To do: A word-for-word copy of the listing that follows is required.

Dataset excerpt:
- - -
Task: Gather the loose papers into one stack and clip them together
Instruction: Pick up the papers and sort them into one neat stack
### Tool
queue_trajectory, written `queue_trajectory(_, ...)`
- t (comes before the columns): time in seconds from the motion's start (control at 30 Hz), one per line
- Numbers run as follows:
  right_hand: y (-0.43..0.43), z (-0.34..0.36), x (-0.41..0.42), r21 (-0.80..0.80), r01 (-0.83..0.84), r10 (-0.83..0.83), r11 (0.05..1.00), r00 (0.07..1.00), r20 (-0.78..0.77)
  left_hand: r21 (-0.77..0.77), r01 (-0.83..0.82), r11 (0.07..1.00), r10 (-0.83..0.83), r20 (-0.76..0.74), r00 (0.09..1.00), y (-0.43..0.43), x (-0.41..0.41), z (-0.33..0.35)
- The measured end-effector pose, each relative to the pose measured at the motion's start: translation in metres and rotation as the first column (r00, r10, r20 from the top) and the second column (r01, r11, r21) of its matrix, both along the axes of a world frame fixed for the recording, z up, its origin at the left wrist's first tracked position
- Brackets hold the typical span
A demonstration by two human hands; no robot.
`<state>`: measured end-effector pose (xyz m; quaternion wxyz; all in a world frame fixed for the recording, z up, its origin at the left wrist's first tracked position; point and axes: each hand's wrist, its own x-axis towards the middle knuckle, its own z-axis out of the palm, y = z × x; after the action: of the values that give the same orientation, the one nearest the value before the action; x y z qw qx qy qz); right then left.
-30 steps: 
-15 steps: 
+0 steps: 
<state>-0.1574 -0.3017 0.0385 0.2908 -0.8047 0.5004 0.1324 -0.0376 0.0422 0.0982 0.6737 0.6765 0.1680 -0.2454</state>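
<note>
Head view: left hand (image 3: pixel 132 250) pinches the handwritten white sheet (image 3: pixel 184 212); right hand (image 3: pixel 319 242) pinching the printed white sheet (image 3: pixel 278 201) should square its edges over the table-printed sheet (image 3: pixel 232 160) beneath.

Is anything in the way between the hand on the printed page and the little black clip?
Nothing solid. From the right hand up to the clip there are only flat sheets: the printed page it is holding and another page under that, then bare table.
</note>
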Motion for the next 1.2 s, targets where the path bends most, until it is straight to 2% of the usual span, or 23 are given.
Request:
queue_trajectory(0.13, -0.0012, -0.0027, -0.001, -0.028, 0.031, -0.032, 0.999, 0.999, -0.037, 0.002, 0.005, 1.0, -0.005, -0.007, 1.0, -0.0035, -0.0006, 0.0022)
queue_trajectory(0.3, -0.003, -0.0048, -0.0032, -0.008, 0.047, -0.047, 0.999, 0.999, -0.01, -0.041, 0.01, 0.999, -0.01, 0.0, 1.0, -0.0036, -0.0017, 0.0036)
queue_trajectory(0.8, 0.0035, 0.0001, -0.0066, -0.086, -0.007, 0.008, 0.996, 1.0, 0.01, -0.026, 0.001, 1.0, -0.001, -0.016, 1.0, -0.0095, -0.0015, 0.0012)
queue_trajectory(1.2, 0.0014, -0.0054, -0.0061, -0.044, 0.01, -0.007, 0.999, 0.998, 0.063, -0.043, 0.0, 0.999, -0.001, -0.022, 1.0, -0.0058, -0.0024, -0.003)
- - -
Task response:
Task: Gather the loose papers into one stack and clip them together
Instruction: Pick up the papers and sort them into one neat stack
### Tool
queue_trajectory, written `queue_trajectory(_, ...)`
- t (comes before the columns): time in seconds from the motion's start (control at 30 Hz), one per line
- Numbers run as follows:
  right_hand: y (-0.43..0.43), z (-0.34..0.36), x (-0.41..0.42), r21 (-0.80..0.80), r01 (-0.83..0.84), r10 (-0.83..0.83), r11 (0.05..1.00), r00 (0.07..1.00), r20 (-0.78..0.77)
  left_hand: r21 (-0.77..0.77), r01 (-0.83..0.82), r11 (0.07..1.00), r10 (-0.83..0.83), r20 (-0.76..0.74), r00 (0.09..1.00), y (-0.43..0.43), x (-0.41..0.41), z (-0.33..0.35)
- The measured end-effector pose, each relative to the pose measured at the motion's start: translation in metres and rotation as the first column (r00, r10, r20 from the top) and the second column (r01, r11, r21) of its matrix, both along the axes of a world frame fixed for the recording, z up, its origin at the left wrist's first tracked position
- Brackets hold the typical span
A demonstration by two human hands; no robot.
`<state>`: measured end-effector pose (xyz m; quaternion wxyz; all in a world frame fixed for the recording, z up, its origin at the left wrist's first tracked position; point and axes: each hand's wrist, its own x-axis towards the middle knuckle, its own z-axis out of the palm, y = z × x; after the action: of the values that give the same orientation, the one nearest the value before the action; x y z qw qx qy qz); right then left.
-30 steps: 
-15 steps: 
+0 steps: 
<state>-0.1574 -0.3017 0.0385 0.2908 -0.8047 0.5004 0.1324 -0.0376 0.0422 0.0982 0.6737 0.6765 0.1680 -0.2454</state>
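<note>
Head view: left hand (image 3: pixel 132 250) pinches the handwritten white sheet (image 3: pixel 184 212); right hand (image 3: pixel 319 242) pinching the printed white sheet (image 3: pixel 278 201) should square its edges over the table-printed sheet (image 3: pixel 232 160) beneath.

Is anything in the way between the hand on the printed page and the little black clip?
Nothing solid. From the right hand up to the clip there are only flat sheets: the printed page it is holding and another page under that, then bare table.
</note>
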Motion for the next 1.2 s, targets where the path bends most, until it is straight to 2% of the usual span, or 23 are given.
Request:
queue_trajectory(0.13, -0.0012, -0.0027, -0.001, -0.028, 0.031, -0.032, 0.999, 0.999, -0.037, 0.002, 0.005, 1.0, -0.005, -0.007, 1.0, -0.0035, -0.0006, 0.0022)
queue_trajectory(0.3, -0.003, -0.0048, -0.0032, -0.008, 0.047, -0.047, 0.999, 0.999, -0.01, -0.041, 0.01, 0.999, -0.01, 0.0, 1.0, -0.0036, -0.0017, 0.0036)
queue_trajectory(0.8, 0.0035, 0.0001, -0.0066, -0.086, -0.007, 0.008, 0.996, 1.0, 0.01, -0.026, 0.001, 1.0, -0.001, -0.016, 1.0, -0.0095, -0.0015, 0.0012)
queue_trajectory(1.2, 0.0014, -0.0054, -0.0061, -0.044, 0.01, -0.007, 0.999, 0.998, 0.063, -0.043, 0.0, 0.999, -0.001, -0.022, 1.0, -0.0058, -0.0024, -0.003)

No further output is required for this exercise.